───── Data extract
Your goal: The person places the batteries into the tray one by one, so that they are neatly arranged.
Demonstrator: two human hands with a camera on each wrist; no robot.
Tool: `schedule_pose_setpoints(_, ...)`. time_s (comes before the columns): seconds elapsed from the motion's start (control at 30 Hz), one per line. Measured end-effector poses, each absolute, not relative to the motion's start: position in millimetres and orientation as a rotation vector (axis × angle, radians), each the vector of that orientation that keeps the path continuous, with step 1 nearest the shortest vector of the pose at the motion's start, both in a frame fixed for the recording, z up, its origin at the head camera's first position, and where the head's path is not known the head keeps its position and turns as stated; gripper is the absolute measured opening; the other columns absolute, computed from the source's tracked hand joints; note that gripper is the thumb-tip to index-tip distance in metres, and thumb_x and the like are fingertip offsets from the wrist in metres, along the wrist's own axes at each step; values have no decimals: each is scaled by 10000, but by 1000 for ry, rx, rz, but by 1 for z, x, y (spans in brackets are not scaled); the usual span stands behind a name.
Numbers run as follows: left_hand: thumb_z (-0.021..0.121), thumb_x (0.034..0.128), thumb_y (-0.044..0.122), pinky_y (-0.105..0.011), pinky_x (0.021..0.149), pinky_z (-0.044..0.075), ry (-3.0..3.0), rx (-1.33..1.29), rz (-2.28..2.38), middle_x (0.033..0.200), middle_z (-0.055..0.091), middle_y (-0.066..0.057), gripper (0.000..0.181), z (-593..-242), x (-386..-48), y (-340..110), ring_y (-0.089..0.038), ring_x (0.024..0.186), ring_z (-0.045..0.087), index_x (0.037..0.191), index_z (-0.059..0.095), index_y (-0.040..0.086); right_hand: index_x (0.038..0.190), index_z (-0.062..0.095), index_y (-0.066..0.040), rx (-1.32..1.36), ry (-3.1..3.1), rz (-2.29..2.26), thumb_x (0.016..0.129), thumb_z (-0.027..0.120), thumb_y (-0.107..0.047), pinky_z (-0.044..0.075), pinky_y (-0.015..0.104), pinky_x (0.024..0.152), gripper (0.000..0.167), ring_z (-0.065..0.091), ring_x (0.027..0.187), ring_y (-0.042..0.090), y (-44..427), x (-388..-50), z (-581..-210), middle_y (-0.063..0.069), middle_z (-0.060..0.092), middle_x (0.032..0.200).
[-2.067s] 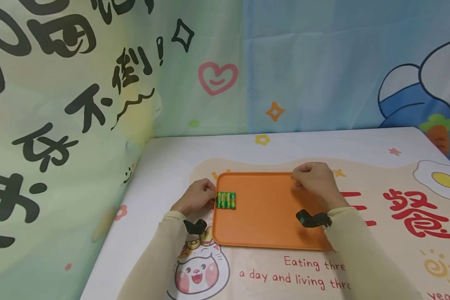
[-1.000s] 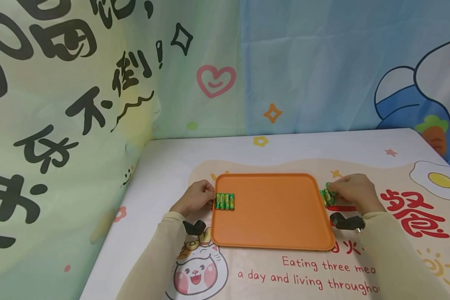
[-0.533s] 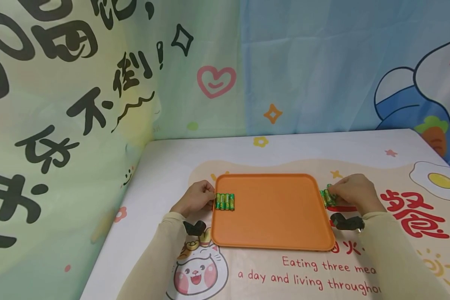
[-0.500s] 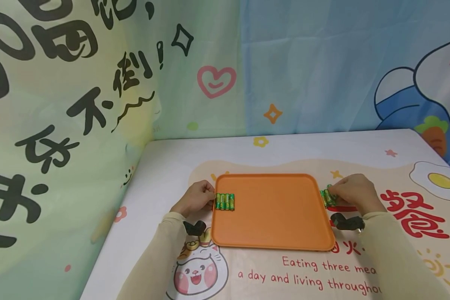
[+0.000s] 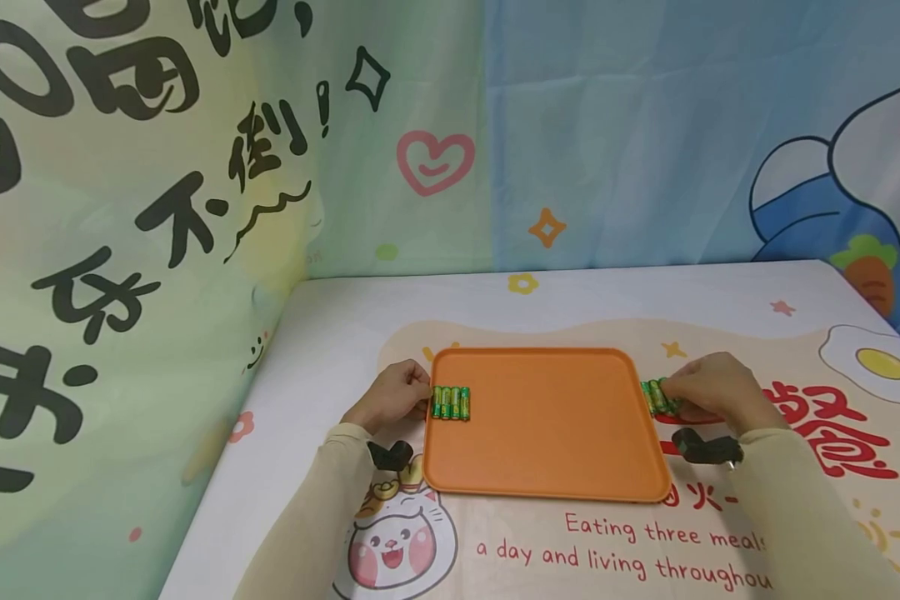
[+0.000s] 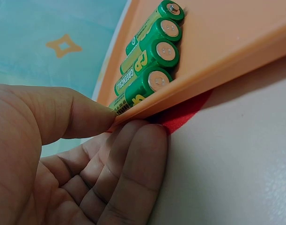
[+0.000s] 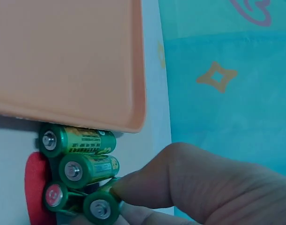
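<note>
Several green-and-gold batteries (image 5: 451, 403) lie side by side in a row along the left edge of an orange tray (image 5: 547, 433). My left hand (image 5: 392, 393) pinches the tray's left rim beside them, thumb (image 6: 82, 115) on top and fingers (image 6: 143, 164) underneath. Just off the tray's right edge, more green batteries (image 7: 89, 140) lie on the printed tabletop. There my right hand (image 5: 720, 387) pinches one battery (image 7: 101, 206) of that group, its thumb (image 7: 147, 187) against the side. The other fingers are partly hidden below the thumb.
A printed cloth (image 5: 570, 308) with red lettering and cartoon pictures covers the table under the tray. Decorated fabric backdrops (image 5: 607, 125) stand behind and to the left. A small black camera (image 5: 708, 448) sits on the right wrist.
My right hand has moved from over the tray's far right corner to the batteries beside it, and lately shifted slightly right and nearer me. The left hand stays at the rim.
</note>
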State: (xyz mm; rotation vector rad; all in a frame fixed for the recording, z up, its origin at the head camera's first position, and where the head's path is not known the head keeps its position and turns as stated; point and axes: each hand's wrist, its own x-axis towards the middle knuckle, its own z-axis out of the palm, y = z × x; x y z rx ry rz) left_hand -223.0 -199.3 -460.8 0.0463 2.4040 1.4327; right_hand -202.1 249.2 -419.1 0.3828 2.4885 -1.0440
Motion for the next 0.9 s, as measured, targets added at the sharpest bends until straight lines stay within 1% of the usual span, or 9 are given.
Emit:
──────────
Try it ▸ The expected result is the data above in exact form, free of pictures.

Result of the task ▸
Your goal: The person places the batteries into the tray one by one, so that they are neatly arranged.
Demonstrator: two human hands with a camera on each wrist; no robot.
Tool: `schedule_pose_setpoints(_, ...)`. time_s (comes before the columns): seconds elapsed from the motion's start (control at 30 Hz), one per line. Measured end-effector poses, each absolute, not relative to the motion's start: position in millimetres and orientation as a rotation vector (axis × angle, radians), each the vector of that orientation that keeps the path continuous, with step 1 nearest the shortest vector of the pose at the motion's start, both in a frame fixed for the recording, z up, its origin at the head camera's first position, and where the head's path is not known the head keeps its position and turns as stated; gripper is the absolute measured opening; the other columns absolute, computed from the source's tracked hand joints; note that gripper is the thumb-tip to index-tip distance in metres, and thumb_x and the like are fingertip offsets from the wrist in metres, along the wrist's own axes at each step; values have no decimals: each is scaled by 10000, but by 1000 for ry, rx, rz, but by 1 for z, x, y (spans in brackets are not scaled); the usual span stands behind a name.
Numbers run as follows: left_hand: thumb_z (-0.021..0.121), thumb_x (0.034..0.128), thumb_y (-0.044..0.122), pinky_y (-0.105..0.011), pinky_x (0.021..0.149), pinky_z (-0.044..0.075), ry (-3.0..3.0), rx (-1.33..1.29), rz (-2.28..2.38), middle_x (0.033..0.200), middle_z (-0.055..0.091), middle_y (-0.066..0.057), gripper (0.000..0.181), z (-593..-242), x (-386..-48), y (-340..110), ring_y (-0.089..0.038), ring_x (0.024..0.186), ring_z (-0.045..0.087), index_x (0.037..0.191), index_z (-0.059..0.095), index_y (-0.040..0.086); right_hand: index_x (0.038..0.190), index_z (-0.062..0.095), index_y (-0.066..0.040), rx (-1.32..1.36), ry (-3.1..3.1), rz (-2.29..2.26), thumb_x (0.016..0.129), thumb_z (-0.027..0.120), thumb_y (-0.107..0.047), pinky_z (-0.044..0.075), pinky_y (-0.015..0.104), pinky_x (0.024..0.152), gripper (0.000..0.167), ring_z (-0.065..0.091), ring_x (0.027..0.187), ring_y (-0.042..0.090), y (-44..427), x (-388..-50), z (-581..-210), middle_y (-0.063..0.069), middle_z (-0.060..0.092), middle_x (0.032..0.200).
[-2.067s] 
[-1.000s] 
[-0.533s] 
[-0.500s] 
[+0.000s] 
[+0.000s] 
[+0.000s] 
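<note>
Several green-and-gold batteries (image 5: 451, 403) lie side by side in a row along the left edge of an orange tray (image 5: 547, 433). My left hand (image 5: 392, 393) pinches the tray's left rim beside them, thumb (image 6: 82, 115) on top and fingers (image 6: 143, 164) underneath. Just off the tray's right edge, more green batteries (image 7: 89, 140) lie on the printed tabletop. There my right hand (image 5: 720, 387) pinches one battery (image 7: 101, 206) of that group, its thumb (image 7: 147, 187) against the side. The other fingers are partly hidden below the thumb.
A printed cloth (image 5: 570, 308) with red lettering and cartoon pictures covers the table under the tray. Decorated fabric backdrops (image 5: 607, 125) stand behind and to the left. A small black camera (image 5: 708, 448) sits on the right wrist.
My right hand has moved from over the tray's far right corner to the batteries beside it, and lately shifted slightly right and nearer me. The left hand stays at the rim.
</note>
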State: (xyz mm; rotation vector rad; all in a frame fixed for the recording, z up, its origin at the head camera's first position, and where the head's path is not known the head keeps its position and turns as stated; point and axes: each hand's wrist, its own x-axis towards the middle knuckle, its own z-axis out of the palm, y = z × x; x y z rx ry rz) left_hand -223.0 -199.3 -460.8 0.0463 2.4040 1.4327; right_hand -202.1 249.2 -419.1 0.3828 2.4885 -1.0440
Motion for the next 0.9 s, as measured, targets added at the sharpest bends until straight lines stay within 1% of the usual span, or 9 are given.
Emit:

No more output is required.